A única maneira de Bin Laden sobreviver após o 11 de setembro de 2001 e sua fuga das cavernas de Tora Bora era vegetar em algum casebre ou caverna nas zonas tribais do Paquistão, ou permanecer permanentemente encerrado num cubículo de um barraco de alguma das enormes favelas de Karachi ou outra grande cidade, sem nunca sair. Ter contato com uma ou duas pessoas no máximo, abdicar de qualquer papel mais ativo no comando da Al Qaeda, a não ser a gravação esporádica de fitas. É provável que tenha sobrevivido assim alguns anos mas, depois, como seria humanamente previsível, deixou levar-se por um sentimento de orgulho, vaidade e pela busca de algum grau de conforto.
Do ponto de vista de segurança, mudar-se para uma mansão isolada, protegida por muros e cercas de arame farpado, aparentemente construída especialmente para abrigá-lo, perto de uma instalação militar paquistanesa, foi uma decisão temerária. Um “aparelho” em local isolado, muito visível, e não o mais discreto e imperceptível que se consiga, é uma erro crasso e amador que uma figura com a experiência clandestina de Bin Laden surpreende em ter cometido. Fica improvável que o serviço secreto paquistanês, o temível ISI, não tivesse conhecimento ou suspeita desse “aparelho”. Especialistas do jogo duplo, eles podem facilmente ter passado a informação aos americanos, ainda que na versão oficial tudo começou com a detecção de um mensageiro da Al Qaeda através de uma informação obtida em Guantanamo e sua detecção depois de longa pesquisa no Paquistão.
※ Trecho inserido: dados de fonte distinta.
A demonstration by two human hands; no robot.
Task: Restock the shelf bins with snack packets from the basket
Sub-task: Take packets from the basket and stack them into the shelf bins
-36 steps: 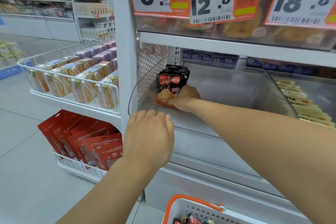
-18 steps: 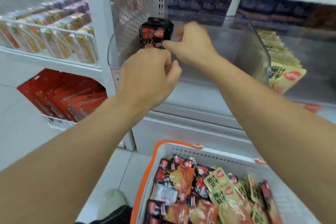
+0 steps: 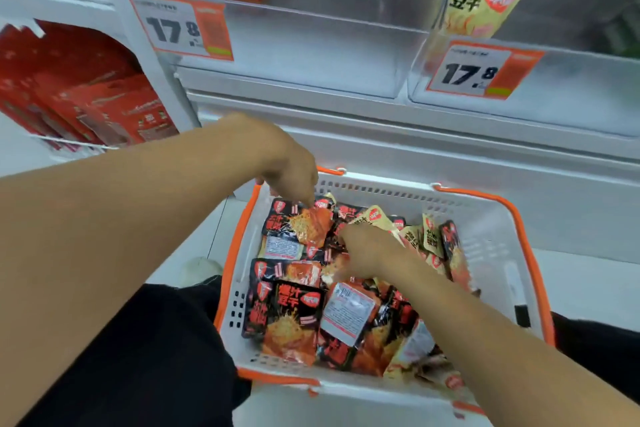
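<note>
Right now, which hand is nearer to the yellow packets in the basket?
Right. The right hand reaches into the pile beside the yellow packets; the left hand is at the basket's far left corner, over a red-black packet.

Two orange-and-white price tags reading 17.8: one (image 3: 180,26) up and left of the left grip, the other (image 3: 483,70) up and right of the right grip. Red pouches (image 3: 86,94) racked far left of the left grip. Pale floor (image 3: 571,284) right of the right grip. Black trousers (image 3: 166,350) and a light shoe (image 3: 201,270) below the left grip.
</note>
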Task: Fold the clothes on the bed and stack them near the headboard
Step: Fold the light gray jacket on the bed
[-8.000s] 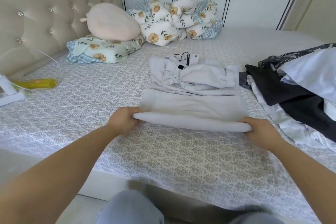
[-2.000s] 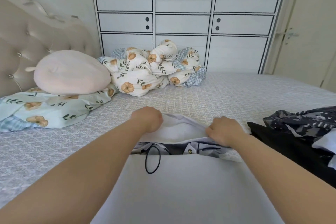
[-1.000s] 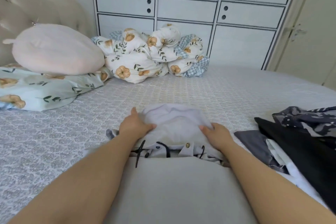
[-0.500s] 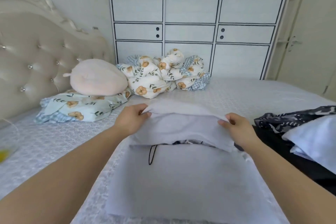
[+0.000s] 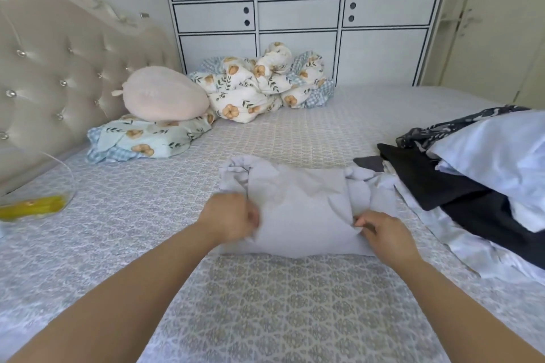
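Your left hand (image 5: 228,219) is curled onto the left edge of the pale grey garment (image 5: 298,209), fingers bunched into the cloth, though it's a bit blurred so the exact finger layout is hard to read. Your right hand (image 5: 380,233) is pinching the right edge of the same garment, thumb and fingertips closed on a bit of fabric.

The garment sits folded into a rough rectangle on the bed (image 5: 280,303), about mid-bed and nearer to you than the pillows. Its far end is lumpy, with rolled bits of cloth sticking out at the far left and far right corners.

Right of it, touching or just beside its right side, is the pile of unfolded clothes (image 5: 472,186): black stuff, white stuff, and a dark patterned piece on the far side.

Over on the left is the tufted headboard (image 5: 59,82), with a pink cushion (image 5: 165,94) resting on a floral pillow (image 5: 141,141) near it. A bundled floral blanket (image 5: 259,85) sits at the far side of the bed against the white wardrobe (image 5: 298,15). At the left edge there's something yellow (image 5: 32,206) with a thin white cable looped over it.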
O fato é que Bin Laden relaxou e, como seria de esperar, dançou. A única forma dele sobreviver de fato teria sido morrer virtualmente. Ou morrer mesmo secretamente. Assim, perpetuar-se-ia como um espectro, um mito. Politicamente, Bin Laden morreu na primavera árabe. Os regimes ditatoriais nacionalistas “infiéis”, contra os quais originalmente os djihadistas sonharam levantar as massas para restabelecer o califado do início do passado milênio, começaram a ser derrubados. Não por eles, mas por um movimento democrático para todos os efeitos antípoda aos seus valores, ocidentalizado. O ódio doutrinário dos djihadistas pela democracia foi repudiado, nas ruas, pelas jovens multidões árabes. Mesmo os setores islâmicos que participam do processo, como os irmãos muçulmanos, defendem eleições livres e instituições democráticas. Os djihadistas encarnados por Bin Laden haviam voltado seu terrorismo contra o “inimigo distante”, os EUA, a Europa, após o fracasso de suas tentativa de derrubar o “inimigo próximo”: Mubarak e os outros ditadores árabes nacionalistas pró-ocidentais. Agora, multidões desarmadas mobilizadas pela internet e pedindo liberdade e democracia foram vitoriosas no Egito e na Tunísia.
A morte de Bin Laden não representa nem de longe o fim do terrorismo djihadista. É provável que haja novos e cruentos atentados. Mas ela assinala a queda de um símbolo de primeira grandeza numa luta que, não obstante seus morticínios, se dá essencialmente em torno de percepções e símbolismos. Para Barack Obama, que desde sua eleição é perseguido por circunstâncias inclementes herdadas de George Bush como as duas guerras e a crise econômica, é um feito d’armas de valor politicamente inestimável que pode ter lhe garantido a reeleição em 2012. Com certeza, destrói todo o esforço dos republicanos de apresentá-lo como um presidente pusilânime, molenga. Depois de prestar enorme serviço a George Bush e à direita republicana quando dos ataques de 11 de setembro, Bin Laden acabou por favorecer Obama e os democratas na sua segunda morte.